- Exercise description
Write out the data below exactly, from its first line to the line containing "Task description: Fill", that line included.

- Data
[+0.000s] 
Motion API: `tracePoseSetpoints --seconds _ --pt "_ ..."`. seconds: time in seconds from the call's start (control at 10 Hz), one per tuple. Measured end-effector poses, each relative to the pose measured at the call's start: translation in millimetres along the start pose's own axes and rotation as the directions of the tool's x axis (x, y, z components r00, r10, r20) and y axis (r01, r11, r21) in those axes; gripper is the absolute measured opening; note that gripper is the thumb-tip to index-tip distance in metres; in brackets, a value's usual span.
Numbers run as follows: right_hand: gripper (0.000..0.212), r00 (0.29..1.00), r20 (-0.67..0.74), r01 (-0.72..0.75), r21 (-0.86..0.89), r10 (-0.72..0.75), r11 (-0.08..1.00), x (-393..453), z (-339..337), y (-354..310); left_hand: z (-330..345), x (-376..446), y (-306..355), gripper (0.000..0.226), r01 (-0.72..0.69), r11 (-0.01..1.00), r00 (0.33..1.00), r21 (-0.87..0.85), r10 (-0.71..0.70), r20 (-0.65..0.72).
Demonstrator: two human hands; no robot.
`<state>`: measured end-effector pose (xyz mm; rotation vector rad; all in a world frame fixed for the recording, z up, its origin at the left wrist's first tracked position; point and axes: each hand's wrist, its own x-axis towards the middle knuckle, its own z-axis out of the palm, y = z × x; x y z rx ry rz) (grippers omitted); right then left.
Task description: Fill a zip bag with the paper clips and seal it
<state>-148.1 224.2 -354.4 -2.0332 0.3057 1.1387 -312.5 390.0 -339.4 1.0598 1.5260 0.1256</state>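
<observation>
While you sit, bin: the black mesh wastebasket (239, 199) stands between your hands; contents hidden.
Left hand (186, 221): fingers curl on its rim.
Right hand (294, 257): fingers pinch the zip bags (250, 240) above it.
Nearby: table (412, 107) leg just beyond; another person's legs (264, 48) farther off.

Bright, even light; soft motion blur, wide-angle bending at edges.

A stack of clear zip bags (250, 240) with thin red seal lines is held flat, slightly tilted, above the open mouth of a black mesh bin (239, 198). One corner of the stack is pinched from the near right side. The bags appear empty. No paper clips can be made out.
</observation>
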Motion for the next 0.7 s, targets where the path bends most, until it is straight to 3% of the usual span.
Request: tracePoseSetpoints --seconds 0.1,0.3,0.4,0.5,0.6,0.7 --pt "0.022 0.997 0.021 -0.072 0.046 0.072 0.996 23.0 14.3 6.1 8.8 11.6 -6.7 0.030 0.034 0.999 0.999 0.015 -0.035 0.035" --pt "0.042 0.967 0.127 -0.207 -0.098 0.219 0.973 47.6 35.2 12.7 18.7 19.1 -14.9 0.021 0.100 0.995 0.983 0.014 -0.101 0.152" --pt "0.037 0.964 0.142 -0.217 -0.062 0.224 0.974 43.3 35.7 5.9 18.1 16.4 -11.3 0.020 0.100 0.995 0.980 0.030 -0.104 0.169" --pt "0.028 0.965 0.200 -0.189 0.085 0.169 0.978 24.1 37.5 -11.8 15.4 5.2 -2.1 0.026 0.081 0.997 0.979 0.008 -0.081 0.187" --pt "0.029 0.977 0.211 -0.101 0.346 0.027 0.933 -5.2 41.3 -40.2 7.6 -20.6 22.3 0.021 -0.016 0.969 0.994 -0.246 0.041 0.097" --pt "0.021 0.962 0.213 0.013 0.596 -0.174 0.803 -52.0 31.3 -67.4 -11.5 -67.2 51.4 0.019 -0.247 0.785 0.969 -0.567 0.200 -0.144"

- Answer below
[+0.000s] 
Motion API: `tracePoseSetpoints --seconds _ --pt "_ ..."`. seconds: time in seconds from the call's start (control at 10 Hz), one per tuple. Measured end-effector poses, each relative to the pose measured at the call's start: translation in millimetres along the start pose's own axes and rotation as the directions of the tool's x axis (x, y, z components r00, r10, r20) and y axis (r01, r11, r21) in those axes; gripper is the absolute measured opening; note that gripper is the thumb-tip to index-tip distance in metres; in brackets, a value's usual span.
Numbers run as follows: right_hand: gripper (0.000..0.212), r00 (0.29..1.00), r20 (-0.67..0.74), r01 (-0.72..0.75), r21 (-0.86..0.89), r10 (-0.72..0.75), r11 (-0.08..1.00), x (-393..453), z (-339..337), y (-354..310); left_hand: z (-330..345), x (-376..446), y (-306..355), gripper (0.000..0.226), r01 (-0.72..0.69), r11 (-0.01..1.00), r00 (0.33..1.00), r21 (-0.87..0.85), r10 (-0.71..0.70), r20 (-0.65..0.72).
Demonstrator: two human hands; no robot.
`<state>`: measured end-effector pose (xyz mm; rotation vector rad; all in a world frame fixed for the recording, z up, its origin at the left wrist's first tracked position; point and axes: each hand's wrist, its own x-axis towards the middle knuckle, its own z-axis out of the palm, y = z × x; x y z rx ry rz) (grippers omitted); right then left.
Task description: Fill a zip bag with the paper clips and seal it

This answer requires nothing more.